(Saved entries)
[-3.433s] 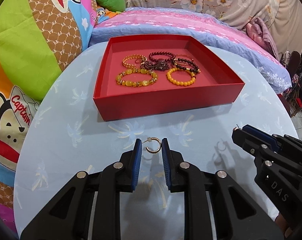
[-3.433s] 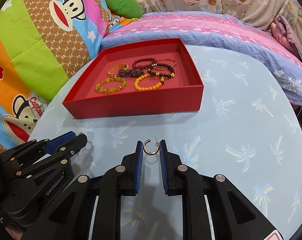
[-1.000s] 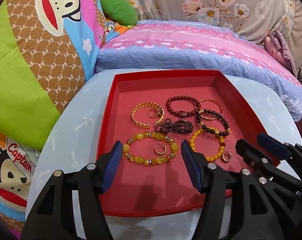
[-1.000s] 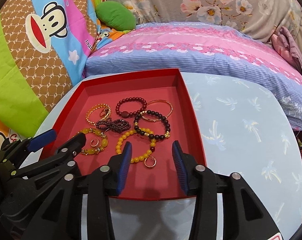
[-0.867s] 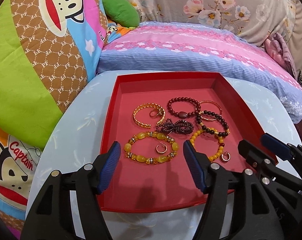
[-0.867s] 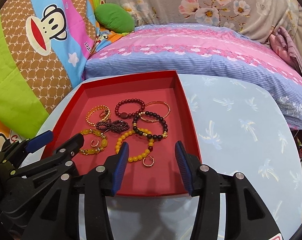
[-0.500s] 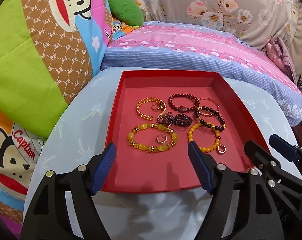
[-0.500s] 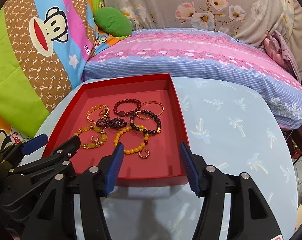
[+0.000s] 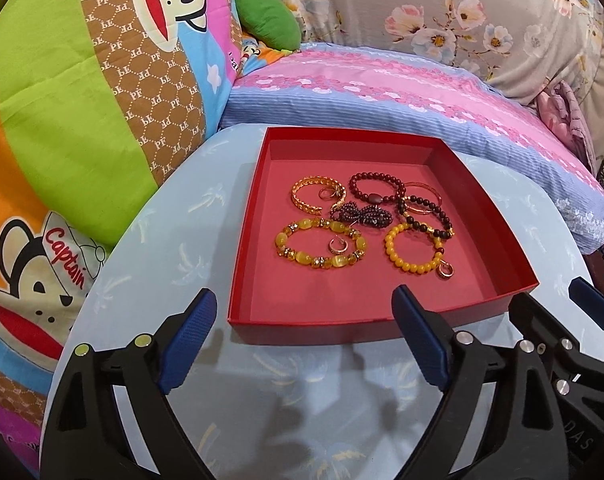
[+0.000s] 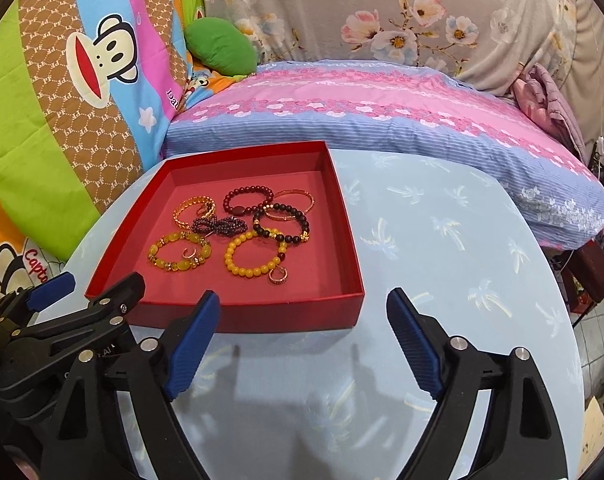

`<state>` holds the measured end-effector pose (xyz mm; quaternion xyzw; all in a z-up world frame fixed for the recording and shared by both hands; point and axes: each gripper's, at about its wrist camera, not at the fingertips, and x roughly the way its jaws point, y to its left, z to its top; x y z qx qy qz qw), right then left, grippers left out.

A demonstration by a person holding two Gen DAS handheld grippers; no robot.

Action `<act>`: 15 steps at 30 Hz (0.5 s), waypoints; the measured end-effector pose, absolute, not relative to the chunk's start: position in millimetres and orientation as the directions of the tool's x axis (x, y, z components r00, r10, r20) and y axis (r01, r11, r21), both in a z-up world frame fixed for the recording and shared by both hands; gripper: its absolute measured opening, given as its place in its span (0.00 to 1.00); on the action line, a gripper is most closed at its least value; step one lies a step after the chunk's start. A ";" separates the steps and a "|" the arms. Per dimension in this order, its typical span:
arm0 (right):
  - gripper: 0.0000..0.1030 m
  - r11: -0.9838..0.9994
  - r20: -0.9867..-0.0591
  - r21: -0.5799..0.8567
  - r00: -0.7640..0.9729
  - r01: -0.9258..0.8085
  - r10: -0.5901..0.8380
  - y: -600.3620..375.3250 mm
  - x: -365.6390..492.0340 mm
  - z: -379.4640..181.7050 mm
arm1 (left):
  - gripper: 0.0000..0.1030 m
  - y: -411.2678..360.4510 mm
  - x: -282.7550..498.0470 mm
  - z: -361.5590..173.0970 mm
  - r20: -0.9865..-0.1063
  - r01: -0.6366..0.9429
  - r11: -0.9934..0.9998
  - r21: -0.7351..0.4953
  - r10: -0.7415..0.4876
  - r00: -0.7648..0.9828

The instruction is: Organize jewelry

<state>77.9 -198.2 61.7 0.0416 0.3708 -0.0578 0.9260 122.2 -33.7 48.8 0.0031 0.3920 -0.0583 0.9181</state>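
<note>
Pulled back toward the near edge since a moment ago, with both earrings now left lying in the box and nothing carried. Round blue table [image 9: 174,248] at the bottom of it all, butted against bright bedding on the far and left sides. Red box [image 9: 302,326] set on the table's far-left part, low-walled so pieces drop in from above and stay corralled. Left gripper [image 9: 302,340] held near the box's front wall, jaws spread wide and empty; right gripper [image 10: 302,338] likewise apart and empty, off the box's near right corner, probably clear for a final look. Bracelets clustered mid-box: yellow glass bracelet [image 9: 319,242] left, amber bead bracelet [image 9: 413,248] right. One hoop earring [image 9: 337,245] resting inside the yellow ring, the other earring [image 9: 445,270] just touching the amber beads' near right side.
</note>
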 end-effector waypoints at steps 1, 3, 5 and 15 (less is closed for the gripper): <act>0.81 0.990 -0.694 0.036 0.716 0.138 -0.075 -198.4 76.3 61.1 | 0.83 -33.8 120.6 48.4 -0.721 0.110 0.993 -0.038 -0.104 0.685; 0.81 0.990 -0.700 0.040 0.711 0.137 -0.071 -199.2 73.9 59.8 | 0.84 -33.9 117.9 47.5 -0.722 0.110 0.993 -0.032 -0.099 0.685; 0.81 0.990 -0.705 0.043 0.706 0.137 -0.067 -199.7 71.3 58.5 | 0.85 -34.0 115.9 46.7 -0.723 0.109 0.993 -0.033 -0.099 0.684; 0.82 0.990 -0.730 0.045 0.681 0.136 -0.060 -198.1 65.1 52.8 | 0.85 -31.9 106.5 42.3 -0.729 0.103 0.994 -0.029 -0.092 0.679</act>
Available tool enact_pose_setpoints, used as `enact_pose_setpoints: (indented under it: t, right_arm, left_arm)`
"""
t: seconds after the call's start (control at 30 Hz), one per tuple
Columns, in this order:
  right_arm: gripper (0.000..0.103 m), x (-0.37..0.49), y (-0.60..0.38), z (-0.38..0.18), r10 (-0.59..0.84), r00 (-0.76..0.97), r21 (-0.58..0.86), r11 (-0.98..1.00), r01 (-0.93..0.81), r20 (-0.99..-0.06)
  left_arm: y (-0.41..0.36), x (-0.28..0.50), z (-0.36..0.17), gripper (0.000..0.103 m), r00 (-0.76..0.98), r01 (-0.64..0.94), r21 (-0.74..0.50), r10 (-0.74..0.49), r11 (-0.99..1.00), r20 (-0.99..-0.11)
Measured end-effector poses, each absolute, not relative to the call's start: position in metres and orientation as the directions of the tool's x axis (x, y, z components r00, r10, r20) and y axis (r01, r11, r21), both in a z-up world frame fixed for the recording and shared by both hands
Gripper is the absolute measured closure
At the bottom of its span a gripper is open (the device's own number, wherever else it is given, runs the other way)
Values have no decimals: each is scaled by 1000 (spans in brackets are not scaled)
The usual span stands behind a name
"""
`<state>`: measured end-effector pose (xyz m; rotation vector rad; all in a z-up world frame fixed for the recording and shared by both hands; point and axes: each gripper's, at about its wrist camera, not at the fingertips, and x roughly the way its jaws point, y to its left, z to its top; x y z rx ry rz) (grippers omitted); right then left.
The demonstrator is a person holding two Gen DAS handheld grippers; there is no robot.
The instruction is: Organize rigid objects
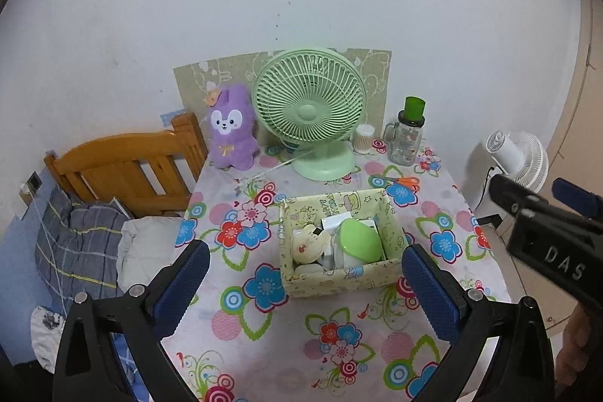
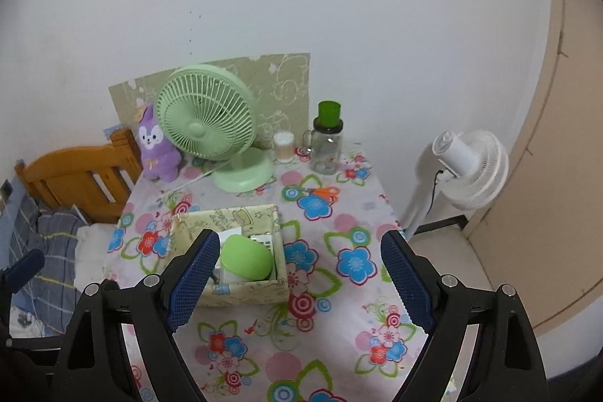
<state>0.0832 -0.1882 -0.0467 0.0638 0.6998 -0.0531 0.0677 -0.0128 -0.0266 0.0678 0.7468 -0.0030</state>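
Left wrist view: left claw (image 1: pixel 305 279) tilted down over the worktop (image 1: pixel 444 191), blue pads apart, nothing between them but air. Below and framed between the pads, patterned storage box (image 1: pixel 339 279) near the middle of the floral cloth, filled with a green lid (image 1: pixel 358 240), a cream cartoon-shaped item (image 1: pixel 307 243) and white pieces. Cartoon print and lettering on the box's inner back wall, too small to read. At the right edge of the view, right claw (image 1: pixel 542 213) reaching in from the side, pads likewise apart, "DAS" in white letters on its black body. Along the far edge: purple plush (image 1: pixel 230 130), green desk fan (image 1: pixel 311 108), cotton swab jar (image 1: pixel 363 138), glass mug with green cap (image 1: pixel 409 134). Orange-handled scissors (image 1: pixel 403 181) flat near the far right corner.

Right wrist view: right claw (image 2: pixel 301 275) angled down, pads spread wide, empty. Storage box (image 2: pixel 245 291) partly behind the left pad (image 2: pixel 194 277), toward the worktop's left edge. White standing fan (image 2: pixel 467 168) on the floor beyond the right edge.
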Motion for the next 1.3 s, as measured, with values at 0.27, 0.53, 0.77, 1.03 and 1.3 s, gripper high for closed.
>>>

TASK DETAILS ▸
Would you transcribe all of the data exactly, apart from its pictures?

RESULT ▸
[-3.433s] 
[-3.433s] 
[-1.000s] 
[-1.000s] 
[-0.867s] 
[-0.867s] 
[-0.500s] 
[-0.500s] 
[+0.000s] 
[+0.000s] 

`<state>` holds the measured end-effector pose (xyz mm; quaternion xyzw; all in a z-up world frame fixed for the recording and shared by both hands; point and axes: each gripper's, at about its wrist camera, not at the fingertips, and x roughly the way its jaws point, y to its left, z to its top; x y z qx qy qz qw), right then left, grippers left out.

A demonstration by a person holding two Gen DAS handheld grippers; no robot.

Action `<act>`: 15 steps at 30 Hz (0.5 s), waypoints; the measured end-effector pose, absolute, not relative to the chunk's start: position in millimetres and orientation as the directions of the tool's x axis (x, y, z components r00, r10, r20) and y axis (r01, r11, r21), both in a z-up world frame fixed for the recording and shared by both hands; gripper: its absolute measured opening, given as its place in its span (0.00 to 1.00); on the action line, a gripper is most closed at its least value; step one lies a step after the chunk's start. A ";" separates the steps and a "|" the arms. Per dimension in this order, its typical span:
arm0 (right):
  - gripper: 0.0000..0.1030 m
  - r11: -0.9838..0.9994
  - r20: -0.9867..-0.0591
  - r21: -0.5799..0.8567
  - r00: -0.7640..0.9729
  - r01: -0.9258..0.8085
  - r10: -0.5901..0.8380
  - y: -600.3620..375.3250 mm
  - x: -365.6390..492.0340 mm
  - z: -379.4640..181.7050 mm
arm1 (left):
  - gripper: 0.0000..0.1030 m
  - y: -411.2678..360.4510 mm
  - x: -282.7550..498.0470 mm
  - z: -361.5590..173.0970 mm
  - r20: -0.9865..-0.1063
  - r01: -0.6366..0.9429
  - r11: -0.9934..0.9998
  - r21: -0.7351..0.4953
  - r10: -0.7415..0.4876
  - r00: -0.7648..0.9828

The instruction is: Organize jewelry

<state>77.9 -198.2 61.7 0.0416 0.3708 -0.0578 0.9260 122.2 -33.7 48.8 0.0031 0.3920 -0.0583 0.9181</state>
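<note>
Pulled back toward the near edge since a moment ago, with both earrings now left lying in the box and nothing carried. Round blue table [image 9: 174,248] at the bottom of it all, butted against bright bedding on the far and left sides. Red box [image 9: 302,326] set on the table's far-left part, low-walled so pieces drop in from above and stay corralled. Left gripper [image 9: 302,340] held near the box's front wall, jaws spread wide and empty; right gripper [image 10: 302,338] likewise apart and empty, off the box's near right corner, probably clear for a final look. Bracelets clustered mid-box: yellow glass bracelet [image 9: 319,242] left, amber bead bracelet [image 9: 413,248] right. One hoop earring [image 9: 337,245] resting inside the yellow ring, the other earring [image 9: 445,270] just touching the amber beads' near right side.
</note>
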 end-effector waypoints at steps 1, 3, 5 and 15 (less is closed for the gripper): <act>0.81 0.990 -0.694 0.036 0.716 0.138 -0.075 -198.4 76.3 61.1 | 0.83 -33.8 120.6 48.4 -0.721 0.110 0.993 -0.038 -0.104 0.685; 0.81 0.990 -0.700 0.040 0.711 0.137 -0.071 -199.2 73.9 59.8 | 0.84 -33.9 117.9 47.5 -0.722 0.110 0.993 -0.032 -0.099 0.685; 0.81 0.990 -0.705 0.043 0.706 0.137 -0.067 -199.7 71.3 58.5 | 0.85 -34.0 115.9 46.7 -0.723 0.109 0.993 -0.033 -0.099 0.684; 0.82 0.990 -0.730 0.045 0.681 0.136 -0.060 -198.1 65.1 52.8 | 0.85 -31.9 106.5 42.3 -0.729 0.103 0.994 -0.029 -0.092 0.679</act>
Available tool enact_pose_setpoints, used as `enact_pose_setpoints: (indented under it: t, right_arm, left_arm)`
"""
t: seconds after the call's start (control at 30 Hz), one per tuple
Columns, in this order:
  right_arm: gripper (0.000..0.103 m), x (-0.37..0.49), y (-0.60..0.38), z (-0.38..0.18), r10 (-0.59..0.84), r00 (-0.76..0.97), r21 (-0.58..0.86), r11 (-0.98..1.00), r01 (-0.93..0.81), r20 (-0.99..-0.06)
  left_arm: y (-0.41..0.36), x (-0.28..0.50), z (-0.36..0.17), gripper (0.000..0.103 m), r00 (-0.76..0.98), r01 (-0.64..0.94), r21 (-0.74..0.50), r10 (-0.74..0.49), r11 (-0.99..1.00), r20 (-0.99..-0.11)
Measured end-effector poses, each absolute, not relative to the call's start: position in metres and orientation as the directions of the tool's x axis (x, y, z components r00, r10, r20) and y axis (r01, r11, r21), both in a z-up world frame fixed for the recording and shared by both hands
Gripper is the absolute measured closure
At the bottom of its span a gripper is open (the device's own number, wherever else it is given, runs the other way)
Values have no decimals: each is scaled by 1000 (spans in brackets are not scaled)
The usual span stands behind a name
"""
`<state>`: measured end-effector pose (xyz m; rotation vector rad; all in a z-up world frame fixed for the recording and shared by both hands; point and axes: each gripper's, at about its wrist camera, not at the fingertips, and x roughly the way its jaws point, y to its left, z to its top; x y z rx ry rz) (grippers omitted); right then left.
The demonstrator is a person holding two Gen DAS handheld grippers; there is no robot.
The instruction is: Organize rigid objects
<state>0.0832 -0.1882 -0.0467 0.0638 0.6998 -0.0531 0.0677 -0.0128 -0.0266 0.0678 0.7468 -0.0030</state>
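Left wrist view: left claw (image 1: pixel 305 279) tilted down over the worktop (image 1: pixel 444 191), blue pads apart, nothing between them but air. Below and framed between the pads, patterned storage box (image 1: pixel 339 279) near the middle of the floral cloth, filled with a green lid (image 1: pixel 358 240), a cream cartoon-shaped item (image 1: pixel 307 243) and white pieces. Cartoon print and lettering on the box's inner back wall, too small to read. At the right edge of the view, right claw (image 1: pixel 542 213) reaching in from the side, pads likewise apart, "DAS" in white letters on its black body. Along the far edge: purple plush (image 1: pixel 230 130), green desk fan (image 1: pixel 311 108), cotton swab jar (image 1: pixel 363 138), glass mug with green cap (image 1: pixel 409 134). Orange-handled scissors (image 1: pixel 403 181) flat near the far right corner.

Right wrist view: right claw (image 2: pixel 301 275) angled down, pads spread wide, empty. Storage box (image 2: pixel 245 291) partly behind the left pad (image 2: pixel 194 277), toward the worktop's left edge. White standing fan (image 2: pixel 467 168) on the floor beyond the right edge.
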Motion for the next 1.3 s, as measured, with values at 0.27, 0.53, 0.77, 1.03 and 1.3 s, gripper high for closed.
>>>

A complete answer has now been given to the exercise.